» Work item
Given the listing below, reproduce all of it exactly.

» Dataset extract
***

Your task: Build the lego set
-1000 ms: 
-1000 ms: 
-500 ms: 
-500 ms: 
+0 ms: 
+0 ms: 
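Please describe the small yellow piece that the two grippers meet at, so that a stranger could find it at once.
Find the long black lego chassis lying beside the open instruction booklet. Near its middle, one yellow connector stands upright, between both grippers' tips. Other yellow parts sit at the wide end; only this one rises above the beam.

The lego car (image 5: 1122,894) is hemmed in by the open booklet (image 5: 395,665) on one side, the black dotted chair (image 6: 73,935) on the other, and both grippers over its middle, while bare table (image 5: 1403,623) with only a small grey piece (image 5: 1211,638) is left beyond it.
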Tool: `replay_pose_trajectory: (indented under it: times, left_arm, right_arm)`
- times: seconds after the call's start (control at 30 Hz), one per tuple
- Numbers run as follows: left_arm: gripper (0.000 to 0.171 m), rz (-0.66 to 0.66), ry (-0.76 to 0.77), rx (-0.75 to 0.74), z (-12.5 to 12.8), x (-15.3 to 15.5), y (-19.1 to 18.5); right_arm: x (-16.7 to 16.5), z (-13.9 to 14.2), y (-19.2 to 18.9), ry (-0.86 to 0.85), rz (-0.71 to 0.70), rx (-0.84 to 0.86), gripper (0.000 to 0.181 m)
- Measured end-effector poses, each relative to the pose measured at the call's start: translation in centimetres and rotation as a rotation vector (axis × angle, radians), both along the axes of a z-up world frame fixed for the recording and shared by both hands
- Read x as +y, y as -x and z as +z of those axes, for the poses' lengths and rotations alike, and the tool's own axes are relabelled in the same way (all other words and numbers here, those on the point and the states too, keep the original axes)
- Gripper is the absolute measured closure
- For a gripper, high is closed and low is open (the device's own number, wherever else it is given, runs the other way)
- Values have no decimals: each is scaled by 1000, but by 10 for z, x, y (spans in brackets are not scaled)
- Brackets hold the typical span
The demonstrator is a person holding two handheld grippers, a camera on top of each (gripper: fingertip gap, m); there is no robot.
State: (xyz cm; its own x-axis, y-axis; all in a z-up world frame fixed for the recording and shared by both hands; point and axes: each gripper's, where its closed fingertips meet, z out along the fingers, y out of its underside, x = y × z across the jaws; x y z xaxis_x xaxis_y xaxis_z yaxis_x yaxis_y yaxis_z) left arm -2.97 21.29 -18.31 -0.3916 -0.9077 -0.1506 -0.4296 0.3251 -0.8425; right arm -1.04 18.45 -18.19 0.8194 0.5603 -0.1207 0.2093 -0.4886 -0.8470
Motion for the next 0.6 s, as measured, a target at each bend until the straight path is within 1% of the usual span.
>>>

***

» Result of the exercise
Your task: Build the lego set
-1000 ms: 
-1000 ms: 
-500 ms: 
-500 ms: 
+0 ms: 
+0 ms: 
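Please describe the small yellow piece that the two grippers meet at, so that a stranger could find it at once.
Find the long black lego chassis lying beside the open instruction booklet. Near its middle, one yellow connector stands upright, between both grippers' tips. Other yellow parts sit at the wide end; only this one rises above the beam.

The lego car (image 5: 1122,894) is hemmed in by the open booklet (image 5: 395,665) on one side, the black dotted chair (image 6: 73,935) on the other, and both grippers over its middle, while bare table (image 5: 1403,623) with only a small grey piece (image 5: 1211,638) is left beyond it.
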Tool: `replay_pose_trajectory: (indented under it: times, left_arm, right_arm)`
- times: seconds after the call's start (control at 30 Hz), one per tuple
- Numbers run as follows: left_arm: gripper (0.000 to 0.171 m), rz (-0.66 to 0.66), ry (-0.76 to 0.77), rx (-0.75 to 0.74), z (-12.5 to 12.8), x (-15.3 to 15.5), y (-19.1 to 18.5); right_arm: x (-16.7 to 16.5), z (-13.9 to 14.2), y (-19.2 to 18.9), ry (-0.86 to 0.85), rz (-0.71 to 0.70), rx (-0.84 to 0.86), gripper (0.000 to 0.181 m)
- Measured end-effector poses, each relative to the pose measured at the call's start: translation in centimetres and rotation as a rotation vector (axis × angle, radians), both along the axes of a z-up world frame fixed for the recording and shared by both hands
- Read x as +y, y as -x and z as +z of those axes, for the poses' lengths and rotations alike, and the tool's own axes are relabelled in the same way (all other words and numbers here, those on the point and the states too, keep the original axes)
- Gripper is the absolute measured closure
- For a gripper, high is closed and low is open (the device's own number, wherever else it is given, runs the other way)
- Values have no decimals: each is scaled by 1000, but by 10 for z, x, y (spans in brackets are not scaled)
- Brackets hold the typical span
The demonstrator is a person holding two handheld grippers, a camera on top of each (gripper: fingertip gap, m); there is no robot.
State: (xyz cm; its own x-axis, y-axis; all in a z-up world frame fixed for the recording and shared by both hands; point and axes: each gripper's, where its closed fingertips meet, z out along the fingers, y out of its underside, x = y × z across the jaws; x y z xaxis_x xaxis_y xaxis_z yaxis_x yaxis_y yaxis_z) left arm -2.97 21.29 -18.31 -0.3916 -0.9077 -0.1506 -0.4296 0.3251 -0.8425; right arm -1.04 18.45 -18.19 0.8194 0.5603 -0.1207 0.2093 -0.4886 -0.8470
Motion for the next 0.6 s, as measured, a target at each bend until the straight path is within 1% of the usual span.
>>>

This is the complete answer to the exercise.